= Fortean Society =

USA paranormal organization (1931-1959)

The Fortean Society was a New York City-based society started in the United States in 1931 during a meeting held in the flat of American writer Charles Hoy Fort, in order to promote his ideas of Forteana.

Its first president was Theodore Dreiser, an old friend of Charles Fort, who had helped to get his work published. Founding members of the Fortean Society included Tiffany Thayer, Booth Tarkington, Ben Hecht, Alexander Woollcott, and many of New York's literati such as Dorothy Parker. Other members included Vincent Gaddis, Ivan T. Sanderson, A. Merritt, Frank Lloyd Wright, and Buckminster Fuller. But "Fort had his share of detractors; his friend H. L. Mencken said his head was filled with 'Bohemian mush.

The first six issues of the Fortean Society's newsletter, Doubt, were each edited by a different member, starting with Theodore Dreiser. Tiffany Thayer thereafter took over editorship of subsequent issues. Thayer began to assert extreme control over the society, largely filling the newsletter with articles written by himself, and excommunicating the entire San Francisco chapter, reportedly their most active, after disagreements over the society's direction, and forbidding them to use the name Fortean.
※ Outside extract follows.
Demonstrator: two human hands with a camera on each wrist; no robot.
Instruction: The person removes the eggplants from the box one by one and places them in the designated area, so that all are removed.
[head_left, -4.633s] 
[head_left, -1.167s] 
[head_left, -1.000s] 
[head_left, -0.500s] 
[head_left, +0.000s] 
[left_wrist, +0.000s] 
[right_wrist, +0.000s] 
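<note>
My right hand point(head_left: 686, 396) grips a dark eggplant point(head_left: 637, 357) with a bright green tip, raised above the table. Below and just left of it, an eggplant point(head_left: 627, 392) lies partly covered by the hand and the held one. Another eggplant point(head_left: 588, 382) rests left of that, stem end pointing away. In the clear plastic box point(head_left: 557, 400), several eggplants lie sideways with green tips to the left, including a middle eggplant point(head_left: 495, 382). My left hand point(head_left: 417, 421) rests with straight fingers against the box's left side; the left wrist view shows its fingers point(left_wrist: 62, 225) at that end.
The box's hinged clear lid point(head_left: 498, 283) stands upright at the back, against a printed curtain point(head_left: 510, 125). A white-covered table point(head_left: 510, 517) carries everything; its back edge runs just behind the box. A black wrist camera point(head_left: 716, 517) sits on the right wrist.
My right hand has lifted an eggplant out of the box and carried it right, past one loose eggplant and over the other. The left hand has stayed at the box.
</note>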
During World War II, for example, Thayer used every issue of Doubt to espouse his politics. He particularly opposed civil defense, going to such lengths as encouraging readers to turn on their lights in defiance to air raid sirens. In contrast to the spirit of Charles Fort, he not only dismissed flying saucers as nonsense, but also dismissed the atomic bomb as a hoax.

The Fortean Society Magazine (also called Doubt) was published regularly until Thayer's death in Nantucket, Massachusetts in 1959, when the society went on hiatus and the magazine came to an end. Writers Paul and Ron Willis, publishers of Anubis, acquired most of the original Fortean Society material and revived the Fortean Society as the International Fortean Organization (INFO) in 1961. INFO continues to this day and went on to incorporate in 1965, publish The INFO Journal: Science and the Unknown for over 35 years and created the first conference dedicated to the work and spirit of Charles Fort, the annual FortFest.

The original magazine Doubt and society were not connected to the present-day magazine Fortean Times, created by a British Fortean and long-time correspondent to Paul Willis, Bob Rickard, who encouraged Willis to publish. Much of the Fortean Society material including material from Fort, Dreiser and Hecht, excepting many of the notes of Charles Fort which were donated to the New York Public Library as a collection, was incorporated into the International Fortean Organization (INFO).